Орховская заметила его первая и приложила палец к губам.
— Но, довольно, — сказала она, — потому что вот тащится старый добряк; насколько он груб, настолько и добр, клянусь, — прибавила она тише. — Я, может быть, лучше вас знаю его. Что делать, он должен плясать под чужую дудку, но то верно, что он любит нашу паненку и рад бы облегчить ее жизнь, только эта, с позволения сказать… тетка никому не дает покоя. А и бедняга он в самом деле, если некому грызть голову, она на него напускается… даже оплешивел.
И, не ожидая появления Бабинского, Орховская пошла во флигель. Бабинский приблизился с улыбкой.
— А что, — сказал он, — правда, что сад растет? Просто прелесть! Когда мы его разводили, здесь было поле, на котором я сеял рожь и удачно… Но ведь палац не мог быть без парка. Меня утешает, что удаются деревья.

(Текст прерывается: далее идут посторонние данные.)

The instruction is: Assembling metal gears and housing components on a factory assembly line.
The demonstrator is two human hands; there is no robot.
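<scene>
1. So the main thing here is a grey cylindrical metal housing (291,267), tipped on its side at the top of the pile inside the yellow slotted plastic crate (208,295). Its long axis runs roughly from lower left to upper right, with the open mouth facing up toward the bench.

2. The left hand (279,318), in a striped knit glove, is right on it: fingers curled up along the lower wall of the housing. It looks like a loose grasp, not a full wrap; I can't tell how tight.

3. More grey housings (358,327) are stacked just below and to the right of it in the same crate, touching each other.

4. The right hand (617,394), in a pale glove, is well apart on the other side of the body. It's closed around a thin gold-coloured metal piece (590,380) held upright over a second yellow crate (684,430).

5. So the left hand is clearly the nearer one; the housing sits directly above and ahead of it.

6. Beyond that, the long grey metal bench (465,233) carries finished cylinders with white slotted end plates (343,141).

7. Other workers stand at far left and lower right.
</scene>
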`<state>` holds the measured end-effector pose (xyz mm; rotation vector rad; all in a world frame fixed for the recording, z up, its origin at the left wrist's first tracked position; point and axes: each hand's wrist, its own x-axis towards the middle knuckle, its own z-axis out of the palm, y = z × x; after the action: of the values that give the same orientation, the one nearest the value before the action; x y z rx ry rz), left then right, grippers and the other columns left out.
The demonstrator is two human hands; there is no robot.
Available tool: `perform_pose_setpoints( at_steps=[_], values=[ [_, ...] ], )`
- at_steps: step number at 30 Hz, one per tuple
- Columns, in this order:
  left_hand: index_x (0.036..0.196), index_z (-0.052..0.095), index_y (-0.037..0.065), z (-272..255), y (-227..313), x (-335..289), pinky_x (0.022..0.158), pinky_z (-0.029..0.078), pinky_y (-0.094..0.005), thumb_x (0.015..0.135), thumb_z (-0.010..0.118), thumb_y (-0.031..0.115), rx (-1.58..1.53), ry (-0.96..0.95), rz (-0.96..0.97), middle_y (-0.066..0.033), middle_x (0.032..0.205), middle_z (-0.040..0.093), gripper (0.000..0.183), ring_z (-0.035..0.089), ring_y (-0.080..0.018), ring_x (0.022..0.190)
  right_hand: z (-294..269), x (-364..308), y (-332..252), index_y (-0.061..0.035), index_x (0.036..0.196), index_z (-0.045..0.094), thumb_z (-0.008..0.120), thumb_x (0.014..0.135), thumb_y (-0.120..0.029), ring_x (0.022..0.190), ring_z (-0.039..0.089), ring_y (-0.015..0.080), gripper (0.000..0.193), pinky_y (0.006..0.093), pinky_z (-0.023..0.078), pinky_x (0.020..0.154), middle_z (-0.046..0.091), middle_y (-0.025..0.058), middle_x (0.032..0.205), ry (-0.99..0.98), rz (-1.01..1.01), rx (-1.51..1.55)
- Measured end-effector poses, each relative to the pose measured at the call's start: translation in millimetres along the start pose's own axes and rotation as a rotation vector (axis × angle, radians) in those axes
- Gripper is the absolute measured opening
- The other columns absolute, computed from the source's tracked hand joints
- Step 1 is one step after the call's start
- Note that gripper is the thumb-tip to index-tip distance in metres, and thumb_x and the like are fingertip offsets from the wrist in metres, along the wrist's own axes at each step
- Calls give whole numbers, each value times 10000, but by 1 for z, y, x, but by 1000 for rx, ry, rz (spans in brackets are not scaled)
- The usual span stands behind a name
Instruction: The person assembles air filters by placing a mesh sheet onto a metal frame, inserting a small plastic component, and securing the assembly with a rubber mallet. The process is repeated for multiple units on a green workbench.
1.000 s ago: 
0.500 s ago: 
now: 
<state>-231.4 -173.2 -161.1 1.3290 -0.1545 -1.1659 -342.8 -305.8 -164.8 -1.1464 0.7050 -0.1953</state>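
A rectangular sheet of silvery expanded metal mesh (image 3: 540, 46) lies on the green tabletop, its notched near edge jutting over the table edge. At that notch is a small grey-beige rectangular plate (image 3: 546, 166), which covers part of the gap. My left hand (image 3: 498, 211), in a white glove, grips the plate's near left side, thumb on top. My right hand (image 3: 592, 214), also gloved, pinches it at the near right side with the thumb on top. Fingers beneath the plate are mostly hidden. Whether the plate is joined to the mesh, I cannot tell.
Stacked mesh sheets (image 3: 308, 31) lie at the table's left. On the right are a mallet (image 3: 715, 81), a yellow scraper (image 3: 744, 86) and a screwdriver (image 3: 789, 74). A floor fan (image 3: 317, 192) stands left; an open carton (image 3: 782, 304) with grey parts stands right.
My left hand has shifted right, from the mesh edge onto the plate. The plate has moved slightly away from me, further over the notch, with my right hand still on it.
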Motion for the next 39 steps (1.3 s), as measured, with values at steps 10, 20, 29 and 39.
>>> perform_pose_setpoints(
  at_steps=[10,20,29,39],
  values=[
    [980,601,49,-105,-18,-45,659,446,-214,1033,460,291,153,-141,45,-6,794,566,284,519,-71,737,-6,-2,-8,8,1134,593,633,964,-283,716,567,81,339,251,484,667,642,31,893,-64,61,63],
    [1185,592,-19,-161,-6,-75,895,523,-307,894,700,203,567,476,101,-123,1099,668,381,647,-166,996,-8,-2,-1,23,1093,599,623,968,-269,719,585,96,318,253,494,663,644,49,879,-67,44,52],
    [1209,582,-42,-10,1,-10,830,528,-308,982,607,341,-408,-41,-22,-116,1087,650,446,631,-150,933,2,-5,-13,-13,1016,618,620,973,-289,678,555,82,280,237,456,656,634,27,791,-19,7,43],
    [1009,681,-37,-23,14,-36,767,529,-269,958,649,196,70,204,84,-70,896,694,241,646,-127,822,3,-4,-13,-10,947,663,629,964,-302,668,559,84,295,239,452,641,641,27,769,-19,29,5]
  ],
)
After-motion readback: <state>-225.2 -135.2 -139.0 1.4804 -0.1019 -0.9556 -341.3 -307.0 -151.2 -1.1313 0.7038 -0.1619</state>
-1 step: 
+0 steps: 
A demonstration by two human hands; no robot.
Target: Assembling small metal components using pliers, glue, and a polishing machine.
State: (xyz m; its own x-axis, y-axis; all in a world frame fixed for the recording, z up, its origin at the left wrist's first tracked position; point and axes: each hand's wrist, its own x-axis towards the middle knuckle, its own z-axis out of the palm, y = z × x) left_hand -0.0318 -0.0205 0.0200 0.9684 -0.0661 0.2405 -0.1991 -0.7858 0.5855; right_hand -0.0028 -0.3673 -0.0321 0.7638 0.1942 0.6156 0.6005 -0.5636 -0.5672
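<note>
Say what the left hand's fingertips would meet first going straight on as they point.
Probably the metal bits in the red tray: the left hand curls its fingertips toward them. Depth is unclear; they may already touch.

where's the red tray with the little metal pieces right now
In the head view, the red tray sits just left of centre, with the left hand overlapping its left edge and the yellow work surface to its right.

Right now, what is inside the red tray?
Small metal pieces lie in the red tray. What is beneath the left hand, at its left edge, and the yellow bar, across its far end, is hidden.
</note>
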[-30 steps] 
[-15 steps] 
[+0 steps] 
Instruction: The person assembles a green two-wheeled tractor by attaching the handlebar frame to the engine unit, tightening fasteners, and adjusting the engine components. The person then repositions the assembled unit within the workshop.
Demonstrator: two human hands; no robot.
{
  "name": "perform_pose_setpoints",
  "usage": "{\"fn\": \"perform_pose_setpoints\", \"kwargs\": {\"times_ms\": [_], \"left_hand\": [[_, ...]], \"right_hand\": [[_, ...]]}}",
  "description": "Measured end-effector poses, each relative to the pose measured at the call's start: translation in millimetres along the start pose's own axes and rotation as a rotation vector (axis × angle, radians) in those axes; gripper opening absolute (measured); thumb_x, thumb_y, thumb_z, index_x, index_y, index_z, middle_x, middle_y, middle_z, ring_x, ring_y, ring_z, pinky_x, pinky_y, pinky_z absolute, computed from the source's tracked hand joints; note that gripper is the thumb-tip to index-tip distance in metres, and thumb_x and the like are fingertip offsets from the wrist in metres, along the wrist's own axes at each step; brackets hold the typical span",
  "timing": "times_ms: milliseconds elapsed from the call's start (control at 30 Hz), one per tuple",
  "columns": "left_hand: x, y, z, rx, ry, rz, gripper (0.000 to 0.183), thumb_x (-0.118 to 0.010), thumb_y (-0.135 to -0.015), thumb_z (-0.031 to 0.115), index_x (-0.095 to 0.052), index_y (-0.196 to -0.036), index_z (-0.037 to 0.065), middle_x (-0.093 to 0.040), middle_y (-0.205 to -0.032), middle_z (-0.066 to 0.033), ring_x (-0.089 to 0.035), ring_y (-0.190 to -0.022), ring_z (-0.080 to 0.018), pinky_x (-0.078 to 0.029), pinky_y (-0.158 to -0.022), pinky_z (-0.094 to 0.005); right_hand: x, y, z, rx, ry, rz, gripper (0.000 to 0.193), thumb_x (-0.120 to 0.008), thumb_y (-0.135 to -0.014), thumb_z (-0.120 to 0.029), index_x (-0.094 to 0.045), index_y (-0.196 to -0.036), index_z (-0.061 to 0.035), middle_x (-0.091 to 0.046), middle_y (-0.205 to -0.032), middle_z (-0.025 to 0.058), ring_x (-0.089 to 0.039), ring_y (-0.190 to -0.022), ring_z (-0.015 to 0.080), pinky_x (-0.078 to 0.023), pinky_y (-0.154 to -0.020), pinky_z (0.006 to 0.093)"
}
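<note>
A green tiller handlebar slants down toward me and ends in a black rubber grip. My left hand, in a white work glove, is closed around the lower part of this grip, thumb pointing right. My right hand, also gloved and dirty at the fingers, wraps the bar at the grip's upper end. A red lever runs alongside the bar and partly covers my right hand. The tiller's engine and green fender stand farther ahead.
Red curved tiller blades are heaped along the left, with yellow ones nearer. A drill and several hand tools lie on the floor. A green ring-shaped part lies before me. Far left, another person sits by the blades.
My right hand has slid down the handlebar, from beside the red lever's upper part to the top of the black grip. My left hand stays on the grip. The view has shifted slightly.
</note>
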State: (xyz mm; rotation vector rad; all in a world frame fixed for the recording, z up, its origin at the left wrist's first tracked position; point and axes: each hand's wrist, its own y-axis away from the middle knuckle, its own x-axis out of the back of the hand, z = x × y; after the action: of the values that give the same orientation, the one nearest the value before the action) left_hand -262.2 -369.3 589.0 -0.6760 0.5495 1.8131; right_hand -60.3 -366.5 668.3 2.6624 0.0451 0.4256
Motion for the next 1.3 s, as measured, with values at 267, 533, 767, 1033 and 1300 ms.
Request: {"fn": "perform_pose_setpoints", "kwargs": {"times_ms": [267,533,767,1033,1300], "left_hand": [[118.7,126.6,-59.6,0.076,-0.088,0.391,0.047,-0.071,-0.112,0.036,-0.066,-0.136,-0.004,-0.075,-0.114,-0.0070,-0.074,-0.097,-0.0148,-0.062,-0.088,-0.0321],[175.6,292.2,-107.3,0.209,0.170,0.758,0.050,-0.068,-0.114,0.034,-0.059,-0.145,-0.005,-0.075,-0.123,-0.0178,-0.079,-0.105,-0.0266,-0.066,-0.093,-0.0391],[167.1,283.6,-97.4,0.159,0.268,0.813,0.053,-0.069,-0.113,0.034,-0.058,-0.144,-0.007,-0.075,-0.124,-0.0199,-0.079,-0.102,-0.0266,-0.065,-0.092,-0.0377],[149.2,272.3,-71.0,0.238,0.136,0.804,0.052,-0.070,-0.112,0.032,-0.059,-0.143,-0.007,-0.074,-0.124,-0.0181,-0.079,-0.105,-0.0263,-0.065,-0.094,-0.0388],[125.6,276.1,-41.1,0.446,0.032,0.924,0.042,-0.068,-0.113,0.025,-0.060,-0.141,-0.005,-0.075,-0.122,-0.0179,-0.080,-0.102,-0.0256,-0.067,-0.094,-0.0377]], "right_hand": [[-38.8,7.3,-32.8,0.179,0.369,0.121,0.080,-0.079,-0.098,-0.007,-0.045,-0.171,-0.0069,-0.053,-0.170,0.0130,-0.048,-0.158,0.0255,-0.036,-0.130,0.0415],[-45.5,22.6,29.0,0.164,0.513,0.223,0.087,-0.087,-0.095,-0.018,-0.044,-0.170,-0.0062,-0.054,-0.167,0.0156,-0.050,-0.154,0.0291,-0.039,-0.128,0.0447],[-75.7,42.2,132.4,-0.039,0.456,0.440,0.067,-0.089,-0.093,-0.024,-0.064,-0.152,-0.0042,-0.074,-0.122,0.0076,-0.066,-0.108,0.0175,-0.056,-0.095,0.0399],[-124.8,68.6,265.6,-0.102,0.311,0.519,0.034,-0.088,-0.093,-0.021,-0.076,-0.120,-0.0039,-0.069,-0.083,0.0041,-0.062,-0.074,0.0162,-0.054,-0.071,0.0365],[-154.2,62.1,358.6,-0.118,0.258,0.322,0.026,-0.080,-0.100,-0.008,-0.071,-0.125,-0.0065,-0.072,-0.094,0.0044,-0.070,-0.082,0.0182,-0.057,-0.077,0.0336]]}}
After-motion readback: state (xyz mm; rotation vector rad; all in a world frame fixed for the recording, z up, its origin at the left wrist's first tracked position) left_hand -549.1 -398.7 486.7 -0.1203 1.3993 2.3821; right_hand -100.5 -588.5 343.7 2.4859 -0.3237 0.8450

И, взглянув на сирот, он замолчал, но продолжал через минуту:
— Ну, каково тебе там, пан Мечислав?
— Благодарю, — отвечал молодой человек, — мне хорошо; а при занятиях, если б было и худо, то человек не замечает, время идет быстро.
— Пришли другие времена! — сказал, вздыхая, Бабинский. — Все должны учиться. Прежде этого не бывало. Вот и Мартиньяна как они мучат, а сказать правду, зачем ему все это, когда у него будут три хорошие деревни? Прежде если умел подписать свою фамилию, — ха, ха, ха! — было уже достаточно, а теперь понасочиняли физик, метафизик, различных зик и графий… и черт знает еще чего… Однако пойдем, пора обедать.
И он пошел вперед, указывая клумбы Мечиславу.
Приезд племянника не был на руку тетке, она его стыдилась и боялась. У пани Бабинской была одна узда на ее капризы — это боязнь людского суда и общественного мнения. Пока она знала, что безнаказанно может ворчать и командовать, распускалась, но как только начинала думать, что скажут люди, — тотчас притихала. Она очень хорошо знала, что Люся жаловаться не будет, но боялась, чтобы брат не заметил обращения с сестрой… и при Мечиславе была гораздо снисходительнее. В описываемый день, без сомнения, взрыв был бы страшный и Люся много должна бы вытерпеть напрасно, если б прибытие Мечислава не удержало пани Бабинскую. Она рассчитывала вознаградить себя после его отъезда.